正如文中,难道只有拥有财富、拥有美艳的妻子、拥有豪华别墅的生活才是有意义的吗?那些放弃这些生活的人,何尝不是为了追寻自己眼中的意义,只要自己认为是有意义的生活,便值得追寻。
不管是如月亮般的浪漫艺术还是六便士的现实,并无好坏之分,只要是自己选择的,便都是好的。我从不认为斯特里克兰德不顾一切追求灵魂深处绝对地好,也不认为书中追求物质生活的人绝对地坏。

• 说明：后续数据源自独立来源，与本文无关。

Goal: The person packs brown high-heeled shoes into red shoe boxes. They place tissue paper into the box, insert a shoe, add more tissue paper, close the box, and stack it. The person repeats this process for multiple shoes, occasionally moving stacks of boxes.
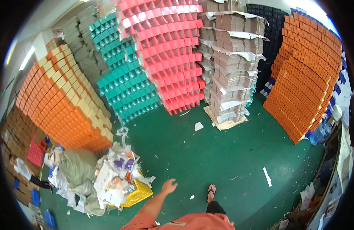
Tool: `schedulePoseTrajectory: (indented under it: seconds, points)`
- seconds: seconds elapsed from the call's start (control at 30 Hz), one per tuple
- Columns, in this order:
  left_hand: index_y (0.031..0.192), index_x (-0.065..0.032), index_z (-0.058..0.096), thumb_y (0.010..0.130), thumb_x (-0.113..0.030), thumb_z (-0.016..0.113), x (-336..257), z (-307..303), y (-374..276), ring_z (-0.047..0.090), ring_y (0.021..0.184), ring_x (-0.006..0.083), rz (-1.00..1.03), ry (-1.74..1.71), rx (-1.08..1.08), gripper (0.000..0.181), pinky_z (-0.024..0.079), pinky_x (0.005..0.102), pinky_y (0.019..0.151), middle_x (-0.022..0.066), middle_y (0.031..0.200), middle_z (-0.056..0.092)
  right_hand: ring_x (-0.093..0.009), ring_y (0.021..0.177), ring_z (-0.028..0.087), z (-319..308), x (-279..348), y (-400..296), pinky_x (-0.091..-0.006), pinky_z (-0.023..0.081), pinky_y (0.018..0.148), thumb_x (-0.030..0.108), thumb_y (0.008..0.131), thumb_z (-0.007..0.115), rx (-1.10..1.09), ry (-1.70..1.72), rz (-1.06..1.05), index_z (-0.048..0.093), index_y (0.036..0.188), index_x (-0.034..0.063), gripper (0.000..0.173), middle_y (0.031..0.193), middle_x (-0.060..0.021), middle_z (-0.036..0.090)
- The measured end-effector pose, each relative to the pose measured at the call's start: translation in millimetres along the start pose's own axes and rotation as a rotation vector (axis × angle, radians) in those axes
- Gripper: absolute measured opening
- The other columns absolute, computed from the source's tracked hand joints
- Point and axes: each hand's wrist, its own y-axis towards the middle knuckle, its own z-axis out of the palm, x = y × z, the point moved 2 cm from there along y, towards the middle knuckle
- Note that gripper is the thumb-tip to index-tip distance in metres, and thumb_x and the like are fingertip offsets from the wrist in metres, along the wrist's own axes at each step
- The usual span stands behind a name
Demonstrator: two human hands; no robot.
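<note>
My left hand [169,186] hangs over the green floor [194,161] with its fingers loosely bent and nothing in it. To its left stands a yellow plastic crate [139,194], heaped with paper and plastic scraps [119,169]. A gap separates the hand from the crate. My right hand is out of view. Below me show an orange-red shirt [191,221] and one foot in a black flip-flop [211,192].
Tall box stacks rise ahead: orange-and-cream [67,103], green [128,86], pink [174,63] and orange [303,74]. Tied cardboard bundles [237,66] stand on a flat sheet [225,123]. Large sacks [78,166] lie left; beyond them is a person [23,169]. Paper scraps [267,176] litter the floor.
</note>
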Motion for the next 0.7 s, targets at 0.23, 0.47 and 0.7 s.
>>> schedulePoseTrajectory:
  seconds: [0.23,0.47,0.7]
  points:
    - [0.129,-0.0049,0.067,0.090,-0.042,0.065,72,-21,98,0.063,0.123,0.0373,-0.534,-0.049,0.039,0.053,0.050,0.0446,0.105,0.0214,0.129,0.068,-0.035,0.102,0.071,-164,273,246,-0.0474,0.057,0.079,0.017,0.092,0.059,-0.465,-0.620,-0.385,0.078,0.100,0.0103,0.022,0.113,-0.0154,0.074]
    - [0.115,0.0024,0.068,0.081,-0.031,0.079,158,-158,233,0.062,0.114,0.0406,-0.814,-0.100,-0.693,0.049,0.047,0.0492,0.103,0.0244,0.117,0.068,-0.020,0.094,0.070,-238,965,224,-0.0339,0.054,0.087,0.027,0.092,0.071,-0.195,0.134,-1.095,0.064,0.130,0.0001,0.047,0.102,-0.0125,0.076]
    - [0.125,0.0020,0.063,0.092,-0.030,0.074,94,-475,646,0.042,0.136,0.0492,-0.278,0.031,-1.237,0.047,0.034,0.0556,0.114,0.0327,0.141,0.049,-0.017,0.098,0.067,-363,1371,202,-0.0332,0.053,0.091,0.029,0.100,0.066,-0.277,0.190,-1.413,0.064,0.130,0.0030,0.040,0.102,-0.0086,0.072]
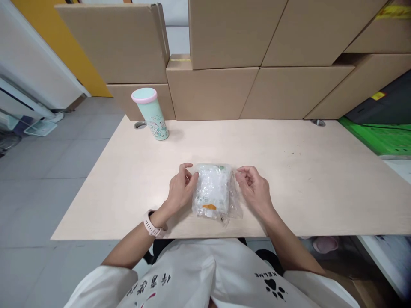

世上本无完人,好与坏的比例全在转化之中。只是每个人都有每个人的路要走,都有他的意义要谱写,无论是哪一种意义,只要不后悔,便去走吧。
他让你不得安生,他让你乖乖就范。
同一个人的内心,你可以发现卑鄙和伟大,恶毒和慈悲,仇恨和慈爱,他们并行不悖。
作者应该从创作乐趣中得到酬报,从思想负担的释放中得到回报。
赞美者的奉承也许像诋毁者的非议一样率性而为,捉摸不定。
我似乎觉得这样安逸的快乐中有某种警告的东西,我的心灵渴望过更加危险的生活
我不知道真诚中有多少是在摆姿态,高贵中有多少出自卑鄙,堕落中有多少是圣洁的。
当罪人对自己的罪孽供认不讳时,劝解的人还能有什么高招呢?
惬意的放肆。
他简短的回答玩世不恭到了极点。
我走在巴黎的大街上,永远会感觉到自己随时会来一次冒险。
回头看,我现在才知道他对一切都熟视无睹,只看到一些搅动他灵魂的东西。
当你的反常规姿态就是你圈子的常规姿态时,在世人眼里表现得反常规,实际上并不困难。
你躺在地上犯贱,请人踏着你的身体过去。
他还心存侥幸,希望他显而易见的痛苦能打动布兰奇。
她这样施展的折磨,倒令她从中获得了乐趣。